(Entries taken from a collection)
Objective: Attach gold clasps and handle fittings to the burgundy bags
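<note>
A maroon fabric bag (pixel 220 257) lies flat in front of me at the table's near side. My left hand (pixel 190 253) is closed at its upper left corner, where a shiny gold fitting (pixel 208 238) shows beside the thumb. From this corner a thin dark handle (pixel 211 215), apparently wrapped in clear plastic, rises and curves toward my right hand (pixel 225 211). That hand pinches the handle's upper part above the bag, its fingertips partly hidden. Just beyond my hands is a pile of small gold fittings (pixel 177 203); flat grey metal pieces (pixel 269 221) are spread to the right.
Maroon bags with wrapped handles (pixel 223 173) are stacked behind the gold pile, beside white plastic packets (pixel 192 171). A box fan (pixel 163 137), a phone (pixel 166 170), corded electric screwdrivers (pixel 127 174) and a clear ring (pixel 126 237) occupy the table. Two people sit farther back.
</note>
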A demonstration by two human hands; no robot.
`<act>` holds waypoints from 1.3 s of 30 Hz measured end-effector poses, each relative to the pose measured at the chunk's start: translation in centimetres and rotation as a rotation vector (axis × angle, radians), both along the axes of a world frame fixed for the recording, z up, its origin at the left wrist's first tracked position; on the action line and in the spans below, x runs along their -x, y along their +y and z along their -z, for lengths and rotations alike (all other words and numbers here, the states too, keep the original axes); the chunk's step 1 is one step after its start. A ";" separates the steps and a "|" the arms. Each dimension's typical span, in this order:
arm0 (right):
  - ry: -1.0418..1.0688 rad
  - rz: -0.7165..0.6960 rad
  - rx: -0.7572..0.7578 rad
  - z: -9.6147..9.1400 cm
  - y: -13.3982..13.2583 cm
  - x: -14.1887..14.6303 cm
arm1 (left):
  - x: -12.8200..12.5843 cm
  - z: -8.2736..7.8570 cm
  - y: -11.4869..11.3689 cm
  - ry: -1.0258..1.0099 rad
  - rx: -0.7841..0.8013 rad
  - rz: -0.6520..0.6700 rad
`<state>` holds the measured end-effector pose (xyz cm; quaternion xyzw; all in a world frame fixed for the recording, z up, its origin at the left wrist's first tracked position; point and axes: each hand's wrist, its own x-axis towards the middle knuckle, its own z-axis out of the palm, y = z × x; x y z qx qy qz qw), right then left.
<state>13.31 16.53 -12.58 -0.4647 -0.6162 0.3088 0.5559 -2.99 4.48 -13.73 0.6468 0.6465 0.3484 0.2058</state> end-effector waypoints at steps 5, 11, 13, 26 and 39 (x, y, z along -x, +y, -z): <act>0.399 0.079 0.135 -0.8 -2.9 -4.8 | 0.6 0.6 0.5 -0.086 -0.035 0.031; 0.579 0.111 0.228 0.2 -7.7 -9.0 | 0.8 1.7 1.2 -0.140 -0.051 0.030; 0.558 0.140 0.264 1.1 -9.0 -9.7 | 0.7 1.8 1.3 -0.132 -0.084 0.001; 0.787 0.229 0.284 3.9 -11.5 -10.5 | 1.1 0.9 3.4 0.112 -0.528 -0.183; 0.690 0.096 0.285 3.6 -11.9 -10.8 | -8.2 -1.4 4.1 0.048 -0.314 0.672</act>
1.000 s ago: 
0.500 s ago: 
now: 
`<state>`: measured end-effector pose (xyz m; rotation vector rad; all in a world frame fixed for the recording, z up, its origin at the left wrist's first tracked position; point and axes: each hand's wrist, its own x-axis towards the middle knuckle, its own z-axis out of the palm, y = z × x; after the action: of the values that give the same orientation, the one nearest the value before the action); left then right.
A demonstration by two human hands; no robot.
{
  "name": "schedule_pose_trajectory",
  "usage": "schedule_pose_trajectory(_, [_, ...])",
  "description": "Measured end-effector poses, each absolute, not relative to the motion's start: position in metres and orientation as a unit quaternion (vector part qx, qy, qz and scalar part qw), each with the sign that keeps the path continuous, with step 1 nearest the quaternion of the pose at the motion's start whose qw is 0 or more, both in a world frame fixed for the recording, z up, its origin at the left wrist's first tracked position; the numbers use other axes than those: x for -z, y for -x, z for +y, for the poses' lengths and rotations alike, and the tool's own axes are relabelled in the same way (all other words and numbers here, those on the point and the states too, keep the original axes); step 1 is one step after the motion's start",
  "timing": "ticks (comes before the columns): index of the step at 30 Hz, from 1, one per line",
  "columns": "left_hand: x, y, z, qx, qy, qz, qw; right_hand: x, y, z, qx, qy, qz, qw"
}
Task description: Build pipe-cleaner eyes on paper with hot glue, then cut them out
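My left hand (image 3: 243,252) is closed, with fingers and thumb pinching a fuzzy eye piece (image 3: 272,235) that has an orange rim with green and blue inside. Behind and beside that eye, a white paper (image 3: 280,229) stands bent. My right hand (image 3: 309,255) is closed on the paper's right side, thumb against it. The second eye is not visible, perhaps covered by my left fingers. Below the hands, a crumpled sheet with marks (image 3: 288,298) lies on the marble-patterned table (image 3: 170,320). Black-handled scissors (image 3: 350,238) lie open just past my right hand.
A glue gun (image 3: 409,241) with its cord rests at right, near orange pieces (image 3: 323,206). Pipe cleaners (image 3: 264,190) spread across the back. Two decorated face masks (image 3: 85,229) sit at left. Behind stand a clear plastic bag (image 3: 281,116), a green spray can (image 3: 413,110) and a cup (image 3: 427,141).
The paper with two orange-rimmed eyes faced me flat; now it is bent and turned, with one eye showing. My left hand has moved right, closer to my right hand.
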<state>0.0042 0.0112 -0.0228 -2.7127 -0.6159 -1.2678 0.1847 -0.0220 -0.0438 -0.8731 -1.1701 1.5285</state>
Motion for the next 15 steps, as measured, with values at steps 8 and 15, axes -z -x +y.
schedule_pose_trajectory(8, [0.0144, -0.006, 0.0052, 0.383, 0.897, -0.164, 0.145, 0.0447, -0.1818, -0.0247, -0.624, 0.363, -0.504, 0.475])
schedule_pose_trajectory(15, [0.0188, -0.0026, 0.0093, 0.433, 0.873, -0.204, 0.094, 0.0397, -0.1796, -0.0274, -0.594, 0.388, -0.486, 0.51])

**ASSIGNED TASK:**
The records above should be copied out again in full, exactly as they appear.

**EXERCISE OUTPUT:**
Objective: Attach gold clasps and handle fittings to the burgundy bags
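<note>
A maroon fabric bag (pixel 220 257) lies flat in front of me at the table's near side. My left hand (pixel 190 253) is closed at its upper left corner, where a shiny gold fitting (pixel 208 238) shows beside the thumb. From this corner a thin dark handle (pixel 211 215), apparently wrapped in clear plastic, rises and curves toward my right hand (pixel 225 211). That hand pinches the handle's upper part above the bag, its fingertips partly hidden. Just beyond my hands is a pile of small gold fittings (pixel 177 203); flat grey metal pieces (pixel 269 221) are spread to the right.
Maroon bags with wrapped handles (pixel 223 173) are stacked behind the gold pile, beside white plastic packets (pixel 192 171). A box fan (pixel 163 137), a phone (pixel 166 170), corded electric screwdrivers (pixel 127 174) and a clear ring (pixel 126 237) occupy the table. Two people sit farther back.
</note>
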A demonstration by two human hands; no robot.
`<act>` holds waypoints from 1.3 s of 30 Hz measured end-effector poses, each relative to the pose measured at the chunk's start: translation in centimetres and rotation as a rotation vector (axis × angle, radians), both along the axes of a world frame fixed for the recording, z up, its origin at the left wrist's first tracked position; on the action line and in the spans below, x runs along their -x, y along their +y and z along their -z, for lengths and rotations alike (all other words and numbers here, the states too, keep the original axes); the chunk's step 1 is one step after its start. A ";" separates the steps and a "|" the arms. Each dimension's typical span, in this order:
arm0 (right):
  - ry: -1.0418..1.0688 rad
  - rz: -0.7165..0.6960 rad
  - rx: -0.7572..0.7578 rad
  - z: -9.6147..9.1400 cm
  - y: -13.3982..13.2583 cm
  - x: -14.1887..14.6303 cm
arm1 (left):
  - x: -12.8200..12.5843 cm
  - z: -8.2736..7.8570 cm
  - y: -11.4869..11.3689 cm
  - ry: -1.0258..1.0099 rad
  - rx: -0.7841..0.8013 rad
  - rz: -0.6520..0.6700 rad
`<state>` holds the measured end-effector pose (xyz cm; quaternion xyzw; all in a world frame fixed for the recording, z up, its origin at the left wrist's first tracked position; point and axes: each hand's wrist, its own x-axis towards the middle knuckle, its own z-axis out of the palm, y = z × x; x y z qx qy qz qw), right then left.
<state>13.31 16.53 -12.58 -0.4647 -0.6162 0.3088 0.5559 -2.99 4.48 -13.73 0.6468 0.6465 0.3484 0.2058</state> end-effector waypoints at steps 5, 11, 13, 26 and 39 (x, y, z along -x, +y, -z): <act>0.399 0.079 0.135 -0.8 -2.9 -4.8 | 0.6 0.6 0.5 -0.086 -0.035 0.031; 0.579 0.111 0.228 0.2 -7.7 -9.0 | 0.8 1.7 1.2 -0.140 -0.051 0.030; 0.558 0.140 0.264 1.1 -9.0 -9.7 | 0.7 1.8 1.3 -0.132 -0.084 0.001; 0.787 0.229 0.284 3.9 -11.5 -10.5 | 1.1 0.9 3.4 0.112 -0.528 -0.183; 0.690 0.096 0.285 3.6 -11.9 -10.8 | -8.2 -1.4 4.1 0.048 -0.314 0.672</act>
1.000 s ago: 
0.500 s ago: 
now: 
`<state>`: measured end-effector pose (xyz m; rotation vector rad; all in a world frame fixed for the recording, z up, its origin at the left wrist's first tracked position; point and axes: each hand's wrist, its own x-axis towards the middle knuckle, its own z-axis out of the palm, y = z × x; after the action: of the values that give the same orientation, the one nearest the value before the action); left then right.
A demonstration by two human hands; no robot.
{
  "name": "schedule_pose_trajectory",
  "usage": "schedule_pose_trajectory(_, [_, ...])",
  "description": "Measured end-effector poses, each absolute, not relative to the motion's start: position in metres and orientation as a unit quaternion (vector part qx, qy, qz and scalar part qw), each with the sign that keeps the path continuous, with step 1 nearest the quaternion of the pose at the motion's start whose qw is 0 or more, both in a world frame fixed for the recording, z up, its origin at the left wrist's first tracked position; the numbers use other axes than those: x for -z, y for -x, z for +y, for the poses' lengths and rotations alike, and the tool's own axes are relabelled in the same way (all other words and numbers here, those on the point and the states too, keep the original axes); step 1 is one step after the motion's start",
  "timing": "ticks (comes before the columns): index of the step at 30 Hz, from 1, one per line",
  "columns": "left_hand: x, y, z, qx, qy, qz, qw; right_hand: x, y, z, qx, qy, qz, qw"
}
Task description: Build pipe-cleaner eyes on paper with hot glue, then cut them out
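My left hand (image 3: 243,252) is closed, with fingers and thumb pinching a fuzzy eye piece (image 3: 272,235) that has an orange rim with green and blue inside. Behind and beside that eye, a white paper (image 3: 280,229) stands bent. My right hand (image 3: 309,255) is closed on the paper's right side, thumb against it. The second eye is not visible, perhaps covered by my left fingers. Below the hands, a crumpled sheet with marks (image 3: 288,298) lies on the marble-patterned table (image 3: 170,320). Black-handled scissors (image 3: 350,238) lie open just past my right hand.
A glue gun (image 3: 409,241) with its cord rests at right, near orange pieces (image 3: 323,206). Pipe cleaners (image 3: 264,190) spread across the back. Two decorated face masks (image 3: 85,229) sit at left. Behind stand a clear plastic bag (image 3: 281,116), a green spray can (image 3: 413,110) and a cup (image 3: 427,141).
The paper with two orange-rimmed eyes faced me flat; now it is bent and turned, with one eye showing. My left hand has moved right, closer to my right hand.
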<state>0.0042 0.0112 -0.0228 -2.7127 -0.6159 -1.2678 0.1847 -0.0220 -0.0438 -0.8731 -1.1701 1.5285</state>
Motion for the next 15 steps, as measured, with values at steps 8 and 15, axes -z -x +y.
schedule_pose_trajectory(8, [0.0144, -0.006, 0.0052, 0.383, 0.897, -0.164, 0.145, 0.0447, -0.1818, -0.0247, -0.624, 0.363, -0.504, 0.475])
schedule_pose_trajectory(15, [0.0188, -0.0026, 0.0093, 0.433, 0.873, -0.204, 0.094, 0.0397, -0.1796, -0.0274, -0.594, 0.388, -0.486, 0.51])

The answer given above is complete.